Qui gagne dans ce nouveau monde ?

 



Blogue JP & GP — Dimanche 5 janvier 2025

Il y a des moments où l’actualité cesse d’être une suite d’événements pour devenir un révélateur.
Ce que nous venons de vivre avec le Venezuela n’est pas seulement la chute brutale d’un régime autoritaire. C’est un moment de bascule.

La question qui s’impose n’est donc pas :

« Qui avait raison ou tort ? »

Mais bien :

« Qui gagne dans ce nouveau monde qui se met en place sous nos yeux ? »


 

La fin d’un monde… sans déclaration officielle

Pendant des décennies, nous avons vécu dans l’illusion rassurante d’un ordre mondial fondé sur des règles :

  • souveraineté des États,

  • droit international,

  • institutions multilatérales censées arbitrer les conflits.

Cet ordre n’était ni parfait ni équitable, mais il offrait un cadre, une fiction collective partagée.

Aujourd’hui, cette fiction s’effondre non pas par une Grande Guerre mondiale, mais par une suite d’actions unilatérales assumées. Quand un chef d’État peut être capturé par un autre pays sans opposition effective, ce n’est pas seulement un homme qui tombe, c’est l’arbitre qui quitte le terrain.

L’ONU dénudée, le pouvoir exposé

L’Organisation des Nations Unies n’a pas été détruite.
Elle a été déculottée.

Elle condamne.
Elle s’inquiète.
Elle appelle au dialogue.

Mais elle ne bloque plus. Elle ne contraint plus.
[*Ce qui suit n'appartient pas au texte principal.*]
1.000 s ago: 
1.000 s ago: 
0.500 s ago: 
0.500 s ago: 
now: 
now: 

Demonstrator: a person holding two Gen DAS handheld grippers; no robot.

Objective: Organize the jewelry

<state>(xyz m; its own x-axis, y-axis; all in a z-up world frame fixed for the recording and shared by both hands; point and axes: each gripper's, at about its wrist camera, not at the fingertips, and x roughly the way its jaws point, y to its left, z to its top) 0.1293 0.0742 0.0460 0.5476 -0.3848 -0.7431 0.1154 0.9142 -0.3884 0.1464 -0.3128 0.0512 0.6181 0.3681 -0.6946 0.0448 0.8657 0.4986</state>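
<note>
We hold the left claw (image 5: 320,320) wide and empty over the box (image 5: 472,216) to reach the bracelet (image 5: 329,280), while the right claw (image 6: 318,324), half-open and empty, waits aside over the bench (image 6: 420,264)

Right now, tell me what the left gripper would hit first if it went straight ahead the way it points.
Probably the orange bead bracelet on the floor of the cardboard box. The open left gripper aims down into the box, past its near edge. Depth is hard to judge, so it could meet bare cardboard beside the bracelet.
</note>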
Ce constat ouvre la voie à une nouvelle logique :

l’autodéterminalisme politique des puissants.

Désormais, ce n’est plus le droit qui autorise l’action,
c’est la capacité d’agir sans être empêché.

Un monde de blocs, pas de principes

Nous assistons à une consolidation du pouvoir exercé continentalement.
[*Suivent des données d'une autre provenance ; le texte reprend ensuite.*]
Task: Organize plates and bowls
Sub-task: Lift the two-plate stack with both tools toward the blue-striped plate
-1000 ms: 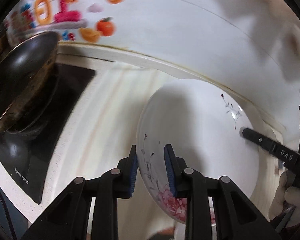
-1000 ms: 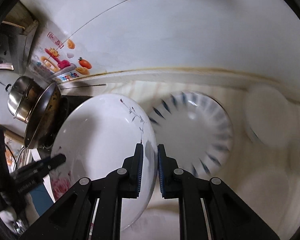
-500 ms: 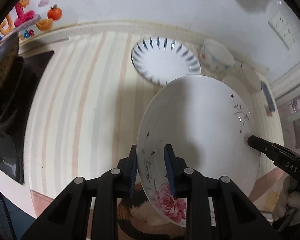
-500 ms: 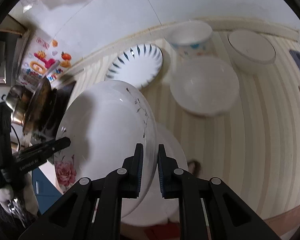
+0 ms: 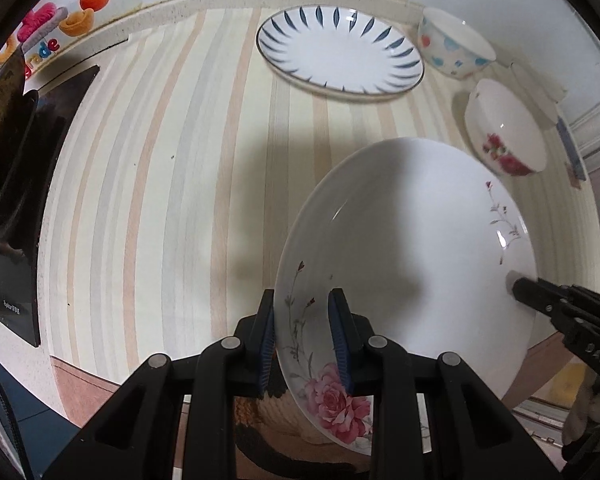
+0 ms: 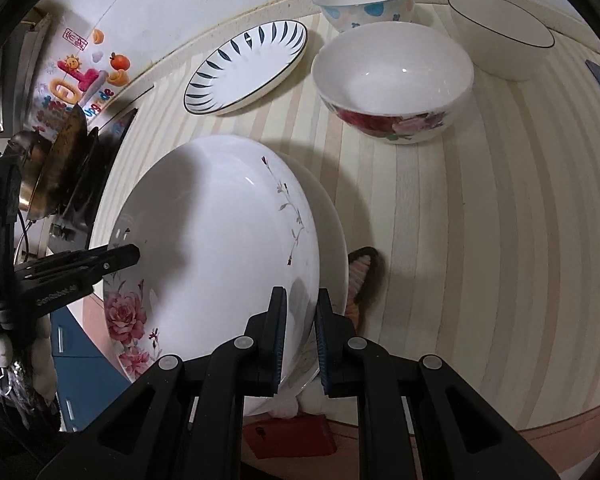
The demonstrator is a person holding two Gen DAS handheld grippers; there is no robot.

  • Les États-Unis structurent et verrouillent leur hémisphère.

  • La Russie cherche à imposer sa zone d’influence européenne.

  • La Chine façonne l’Asie selon ses priorités.
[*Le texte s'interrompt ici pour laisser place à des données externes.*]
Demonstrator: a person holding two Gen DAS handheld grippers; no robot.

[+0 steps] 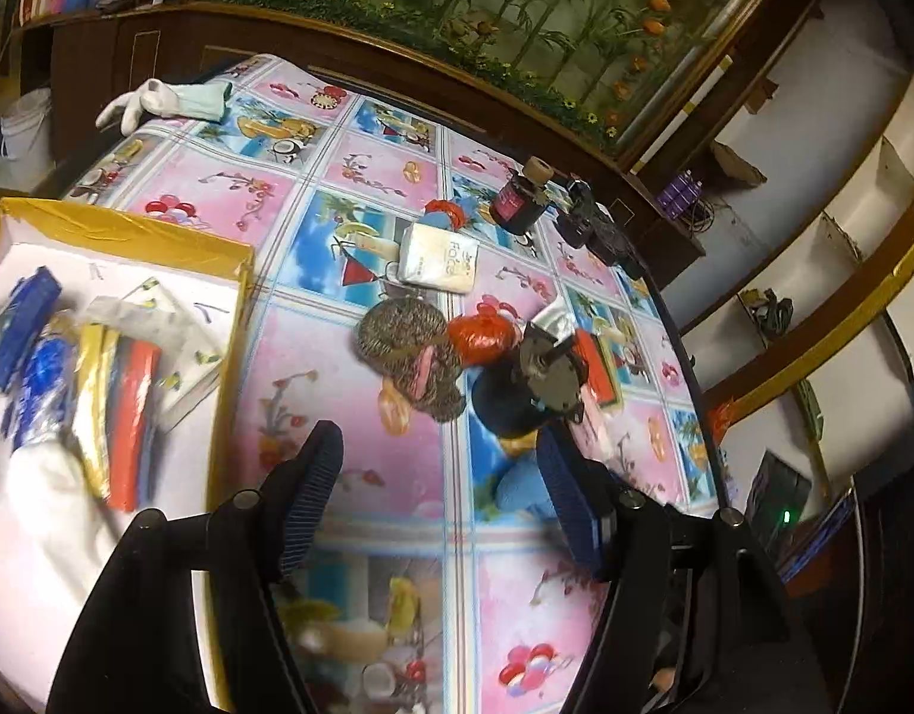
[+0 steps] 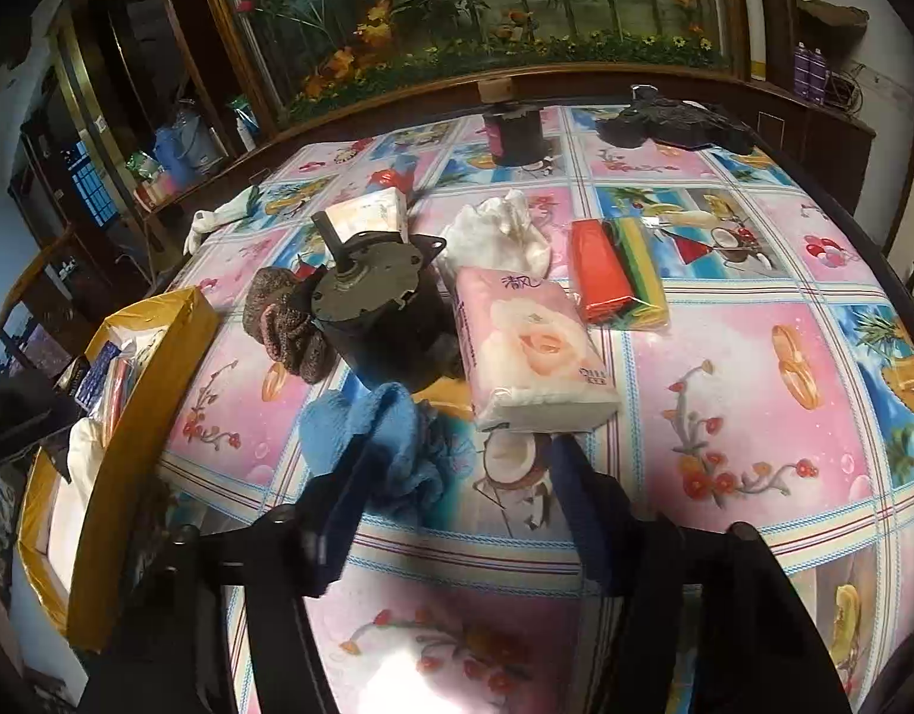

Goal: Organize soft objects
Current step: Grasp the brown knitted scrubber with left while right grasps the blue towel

  • L’Afrique, encore fragmentée, devient un enjeu central de demain.

  • L’Inde tente de préserver une autonomie dans cet étau géopolitique.

Le monde ne se pense plus en termes universels, mais en zones, en ressources, en accès stratégiques.

Alors… qui gagne ?

Les grandes puissances

Elles gagnent en liberté d’action.
Elles décident, puis expliquent.
Elles testent les limites… et constatent qu’il y en a peu.

Les industries stratégiques

Énergie, armement, technologies critiques, ressources naturelles.
Dans ce nouveau monde, l’économie et la géopolitique ne font plus qu’un.

Les récits simples

Les discours de force, de protection, de contrôle rassurent des populations fatiguées par l’instabilité. La complexité recule. Le message clair gagne.

Et qui perd ?

Le droit international

Non pas parce qu’il est faux, mais parce qu’il n’est plus contraignant.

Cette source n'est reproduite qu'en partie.